Christian Ludwig Rutt (October 8, 1859 – 1936) was a managing editor for the St. Joseph News-Press who is credited with coming up with the recipe and name for Aunt Jemima pancakes.

Rutt was born in Milwaukee, Wisconsin. In 1865 he moved with his parents to Atchison, Kansas, where he attended St. Benedict's College (now Benedictine College). He worked for several years at newspapers in Leavenworth, Kansas, and Texas.

He moved to St. Joseph, Missouri, in 1885, where he worked for the St. Joseph Gazette, working for John N. Edwards.

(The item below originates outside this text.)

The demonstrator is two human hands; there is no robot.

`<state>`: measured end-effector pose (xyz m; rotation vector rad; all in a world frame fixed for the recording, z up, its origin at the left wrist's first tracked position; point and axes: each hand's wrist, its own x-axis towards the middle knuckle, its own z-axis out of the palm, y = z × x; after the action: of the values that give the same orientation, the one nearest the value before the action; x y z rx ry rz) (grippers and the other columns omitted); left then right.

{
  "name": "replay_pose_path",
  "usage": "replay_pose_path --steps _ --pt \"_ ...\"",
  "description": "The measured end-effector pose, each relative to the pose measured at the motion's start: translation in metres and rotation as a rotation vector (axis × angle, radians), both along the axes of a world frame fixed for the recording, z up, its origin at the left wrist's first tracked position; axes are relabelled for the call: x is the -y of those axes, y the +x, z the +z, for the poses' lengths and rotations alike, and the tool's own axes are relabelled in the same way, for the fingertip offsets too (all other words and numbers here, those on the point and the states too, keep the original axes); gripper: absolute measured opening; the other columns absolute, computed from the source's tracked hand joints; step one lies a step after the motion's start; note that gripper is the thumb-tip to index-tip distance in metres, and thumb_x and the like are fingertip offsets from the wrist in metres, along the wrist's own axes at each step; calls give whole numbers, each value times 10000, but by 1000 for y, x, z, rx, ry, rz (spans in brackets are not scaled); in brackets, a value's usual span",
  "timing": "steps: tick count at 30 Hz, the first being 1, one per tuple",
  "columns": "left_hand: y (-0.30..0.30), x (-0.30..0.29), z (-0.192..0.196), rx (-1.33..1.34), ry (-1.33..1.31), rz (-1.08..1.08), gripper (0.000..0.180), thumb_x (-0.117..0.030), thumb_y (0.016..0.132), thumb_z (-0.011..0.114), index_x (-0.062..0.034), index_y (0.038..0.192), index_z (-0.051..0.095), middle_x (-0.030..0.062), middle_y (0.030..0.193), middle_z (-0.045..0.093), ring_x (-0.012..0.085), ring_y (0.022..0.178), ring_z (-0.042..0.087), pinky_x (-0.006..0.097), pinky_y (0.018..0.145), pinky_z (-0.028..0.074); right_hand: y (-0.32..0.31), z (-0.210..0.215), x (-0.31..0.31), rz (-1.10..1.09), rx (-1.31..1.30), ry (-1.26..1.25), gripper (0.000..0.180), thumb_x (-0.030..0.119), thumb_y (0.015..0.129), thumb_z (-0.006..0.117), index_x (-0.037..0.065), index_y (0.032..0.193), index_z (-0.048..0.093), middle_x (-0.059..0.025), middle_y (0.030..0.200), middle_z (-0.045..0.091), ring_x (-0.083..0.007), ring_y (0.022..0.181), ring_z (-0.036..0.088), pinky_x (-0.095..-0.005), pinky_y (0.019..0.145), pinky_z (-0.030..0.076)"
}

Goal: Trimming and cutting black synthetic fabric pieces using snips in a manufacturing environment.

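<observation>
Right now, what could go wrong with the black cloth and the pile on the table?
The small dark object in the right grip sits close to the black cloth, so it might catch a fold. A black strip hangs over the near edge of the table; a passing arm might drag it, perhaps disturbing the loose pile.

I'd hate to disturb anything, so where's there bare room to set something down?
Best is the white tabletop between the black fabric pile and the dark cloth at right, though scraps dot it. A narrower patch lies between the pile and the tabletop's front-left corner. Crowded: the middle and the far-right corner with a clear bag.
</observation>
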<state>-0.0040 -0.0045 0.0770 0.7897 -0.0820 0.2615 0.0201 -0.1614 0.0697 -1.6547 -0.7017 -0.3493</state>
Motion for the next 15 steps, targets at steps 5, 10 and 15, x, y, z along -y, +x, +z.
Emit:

In 1889, he attended a white minstrel show where the song "Old Aunt Jemima" was being performed. The minstrels had red bandanas in their hair, and wore aprons. He and Charles Underwood had recently bought the Pearl Milling company in St. Joseph. They trademarked the image. Unable to make it work, they sold to the R.T. Davis Milling Company in St. Joseph. Davis would hire Nancy Green to portray the character at the World's Columbian Exposition in 1893.

In 1900, he was made editor for the Gazette. In 1902, he became managing editor of the Daily News, which would become the News-Press. According to St. Joseph newspaper lore, at one point he would write an article in the morning Gazette and then refute it in the afternoon News.

Rutt continued as editor until his death in 1936.